Neue Diagnosemöglichkeiten
Labortests geben keinen klaren Hinweis darauf, ob eine alkoholbedingte oder nicht-alkoholische Fettleber vorliegt. Ist etwa Gamma-GT erhöht, könnte eine Fettleber vorliegen. Weitere Leberwerte sind GPT (Glutamat-
Pyruvat-Transaminase), GOT (Glutamat-Oxalacetat-Transaminase), GGT (Gamma-Glutamyltransferase) und Bilirubin, die erhöht sein können und damit Hinweis auf eine alkoholbedingte Fettleber geben. Meist wird die Diagnose durch eine Ultraschalluntersuchung gestellt, mit weiteren Methoden der Fibroelastographie (Fibroscan R) kann nicht nur der Fettgehalt, sondern auch die Steifigkeit und damit die Fibrose gemessen werden, weiters geben Serumtests wie FIB-4 und ELF-Test Aufschluss über den Fibrosegrad der Leber. Mithilfe einer Biopsie, also einer Gewebeentnahme aus der Leber, kann die Ärztin, der Arzt den Fortschritt der Erkrankung erkennen – es zeigt, ob das Lebergewebe bereits in Bindegewebe (Fibrose) umgebaut wurde oder ob Entzündungsfaktoren vorliegen. Die Biopsie wird aber meist nur mehr in Studien bzw. bei differenzialdiagnostischen Unklarheiten durchgeführt. Bei Alkoholabstinenz bzw. bei fettarmer, ausgewogener Ernährung kann sich die Fettleber in etwa zwei bis drei Monaten zurückbilden.

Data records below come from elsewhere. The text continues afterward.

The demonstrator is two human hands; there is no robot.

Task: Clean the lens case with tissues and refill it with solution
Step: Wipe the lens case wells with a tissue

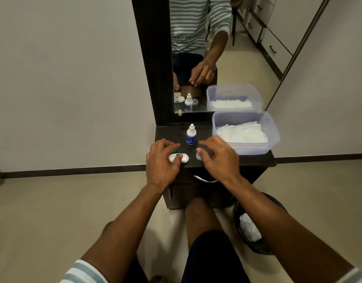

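Observation:
A white lens case (183, 158) lies on the small dark table (257, 159), with a green cap (176, 150) just behind it. My left hand (161, 160) rests over the case's left end, thumb on its middle. My right hand (218, 156) hovers to the right, fingertips at a small clear cap (198, 156) on the table; whether they grip it I cannot tell. A small white solution bottle (190, 134) with a blue label stands upright behind, between the hands, its nozzle uncapped. White tissues (242, 133) fill a clear plastic tub (274, 139) at the right.
A mirror (227, 48) in a dark frame rises behind the table and reflects the objects. A black waste bin (257, 225) holding crumpled tissue sits on the floor at the right. A drawer handle (204, 179) sticks out below the table's front edge.

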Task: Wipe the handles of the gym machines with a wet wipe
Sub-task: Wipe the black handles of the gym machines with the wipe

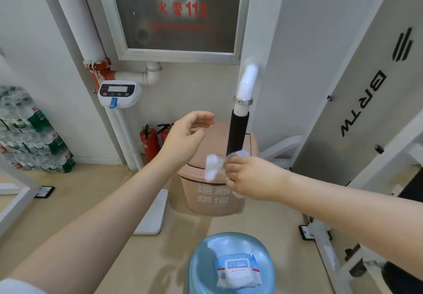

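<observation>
Head view, looking down my two bare forearms: my right hand (249, 177) has its fingers curled round a crumpled white wet wipe (214, 166), pinching it against the lower end of the machine handle (238, 133). That handle is a black, matte, foam-like sleeve on a glossy white tube, with a metal collar (243, 100) just above the sleeve; it rises almost upright before me. My left hand (186, 137) hovers beside the handle, holding nothing, fingers loosely curved and apart. Below, a smooth blue plastic stool (229, 264) carries a soft white pack of wipes (238, 273) with a flip label on top. Behind the handle stands a pink plastic bin (212, 193) with pale characters on its front and its lid closed, so I cannot tell its contents. Two red fire extinguishers (150, 142) stand by the wall.
</observation>
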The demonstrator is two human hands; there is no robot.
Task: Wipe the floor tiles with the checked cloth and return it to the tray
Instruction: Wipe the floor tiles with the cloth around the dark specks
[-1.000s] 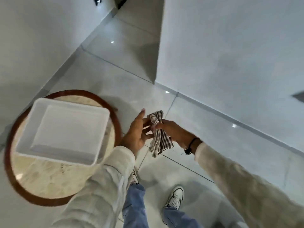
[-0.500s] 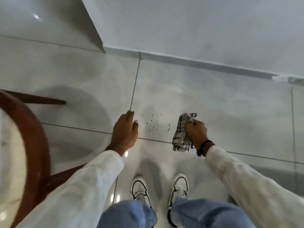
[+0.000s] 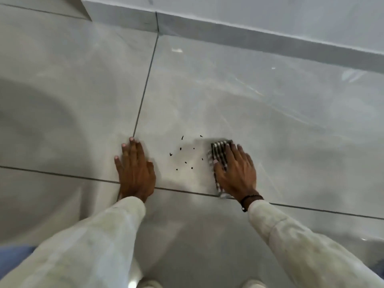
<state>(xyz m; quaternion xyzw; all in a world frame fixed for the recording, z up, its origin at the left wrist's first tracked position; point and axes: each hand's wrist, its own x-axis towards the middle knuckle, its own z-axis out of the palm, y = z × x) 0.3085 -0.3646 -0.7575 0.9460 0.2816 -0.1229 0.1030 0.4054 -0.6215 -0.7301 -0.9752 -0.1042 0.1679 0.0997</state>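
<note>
The folded checked cloth lies flat on a glossy grey floor tile. My right hand presses down on it, palm over most of the cloth, fingers spread. Only the cloth's far end and left edge show. Just left of the cloth lie several small dark specks scattered on the tile. My left hand rests flat on the floor beyond the specks, fingers apart, holding nothing. The tray is out of view.
A white wall base runs across the top, with a corner at the upper left. Dark grout lines cross the floor under both hands. My shoe tips show at the bottom edge.
I have dropped down close to the floor. My right hand brought the cloth from the air onto the tile, and my left hand went flat on the floor. The round table left the view.
</note>
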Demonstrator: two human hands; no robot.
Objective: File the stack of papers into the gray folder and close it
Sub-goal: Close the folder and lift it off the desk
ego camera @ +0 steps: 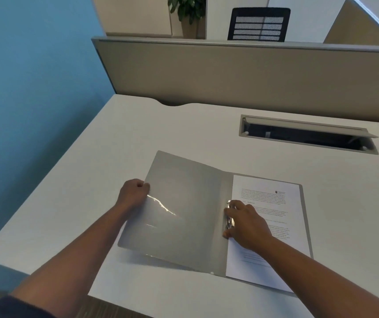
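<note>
A thin gray plastic folder (183,214) is lying open on the white worktop (206,129), close to its near edge and nearer its left side. The folder is holding a stack of white printed papers (275,226), which is resting flat on the right-hand panel against the spine. The left cover is lifting off the worktop, casting a shadow beneath its near edge. The left hand (133,195) is closing its grip on the outer edge of that raised cover, fingers curled round it. The right hand (245,223) is lying spread and flat over the papers, its fingertips pressing at the metal clip (229,220) along the spine, gripping nothing. The hand is covering most of the clip, and the printed text is too blurred to read. Toward the far right edge, a rectangular cable hatch (307,134) is sitting open, its inside dark.
</note>
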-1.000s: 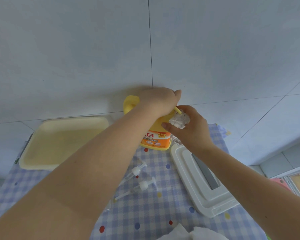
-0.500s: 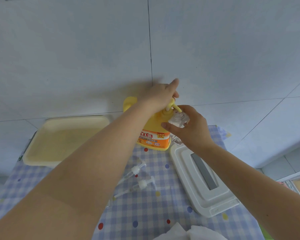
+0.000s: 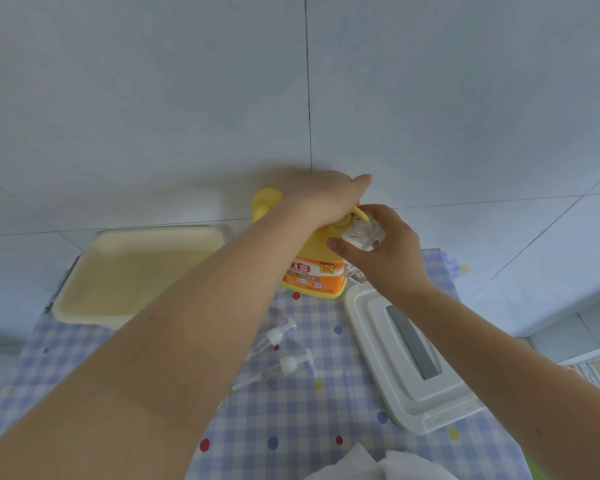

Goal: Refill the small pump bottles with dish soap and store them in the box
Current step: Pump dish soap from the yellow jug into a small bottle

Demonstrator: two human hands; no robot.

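Left hand (image 3: pixel 326 195) presses the dish soap jug (image 3: pixel 314 268) pump, fingers extended. Right hand (image 3: pixel 385 251), at 3 o'clock of the jug, grips 1 small clear bottle (image 3: pixel 362 233) under the spout.

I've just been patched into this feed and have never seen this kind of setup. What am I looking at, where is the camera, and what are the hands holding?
There is no machine: a person works with bare hands, and the single camera sits on their head, looking forward and down. The left hand presses the pump of a large yellow dish soap jug. The right hand grips a small clear bottle under the yellow spout. On the blue checked tablecloth lie two loose white pump heads, a cream tray and a white lid with a grey strip.
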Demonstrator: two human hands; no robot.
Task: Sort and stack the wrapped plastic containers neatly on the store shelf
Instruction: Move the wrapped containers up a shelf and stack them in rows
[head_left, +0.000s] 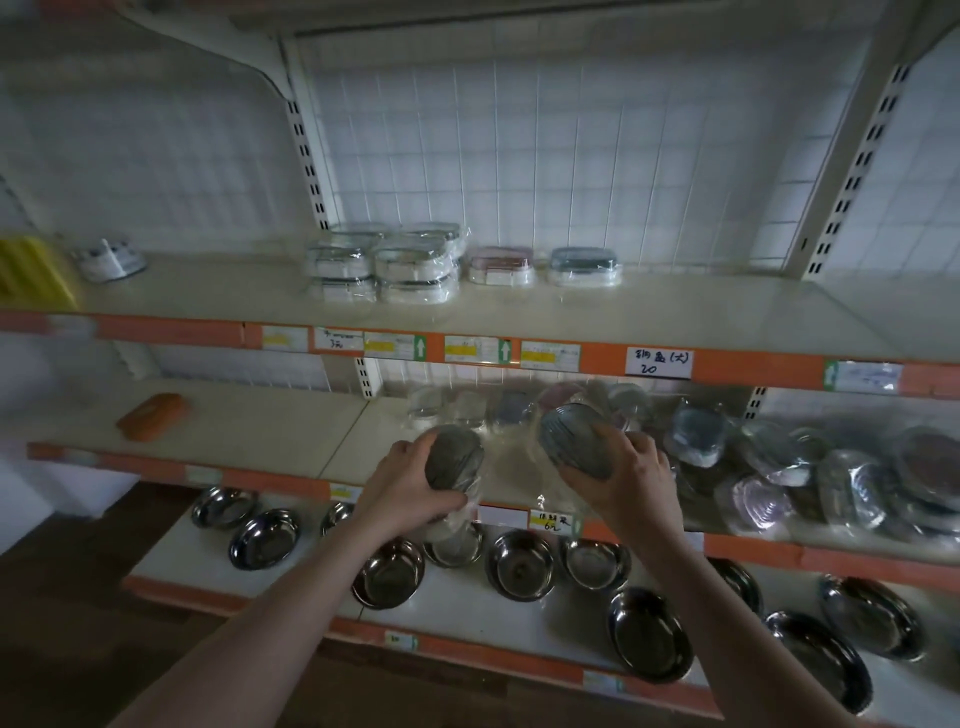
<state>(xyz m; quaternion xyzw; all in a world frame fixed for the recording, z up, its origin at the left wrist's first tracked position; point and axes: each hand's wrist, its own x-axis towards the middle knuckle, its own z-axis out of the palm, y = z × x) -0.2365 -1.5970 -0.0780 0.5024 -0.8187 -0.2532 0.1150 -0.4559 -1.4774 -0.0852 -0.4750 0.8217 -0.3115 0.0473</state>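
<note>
Shelf-front (498, 512): both hands (415, 483) clutch wrapped containers (454, 457).

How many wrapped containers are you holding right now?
2. The left hand grips one wrapped container; the right hand grips another grey container, both in front of the middle shelf.

I'm looking at a cream metal shelving unit (675, 317) with orange price-strip edges (753, 366), slotted white uprights (309, 156) and a white wire-grid back panel (545, 156). Below runs what seems a dark brown wooden floor (67, 613). The light is dim and greyish.
</note>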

Medikamente in der Pipeline
Da es aktuell noch keine zugelassene medikamentöse Therapie gibt, ist die Änderung des Ernährungs- und Bewegungsverhaltens die beste Maßnahme, einer Fettleber vorzubeugen und sie zu behandeln. „Wesentlich ist, die Kalorienaufnahme um rund 500 kcal pro Tag zu reduzieren – etwa durch eine nachhaltige Ernährungsform basierend auf Gemüse, Obst, Hülsenfrüchten, Nüssen, Olivenöl, Fisch und weißem Fleisch“, so Michael Trauner. In den USA wurde kürzlich mit Resmetirom erstmals auch ein Arzneimittel gegen Fettlebererkrankungen zugelassen. Eine Zulassung in der EU ist derzeit ausstehend. Resmetirom kann helfen, wenn Lebensstil-Änderungen allein nicht ausreichen. Die neuen Abnehmmedikamente (GLP-1 Analoga, duale und triple Agonisten) haben ebenfalls einen positiven Effekt, sind derzeit aber nur für die Therapie der zugrundeliegenden Begleiterkrankungen wie Diabetes und Adipositas zugelassen.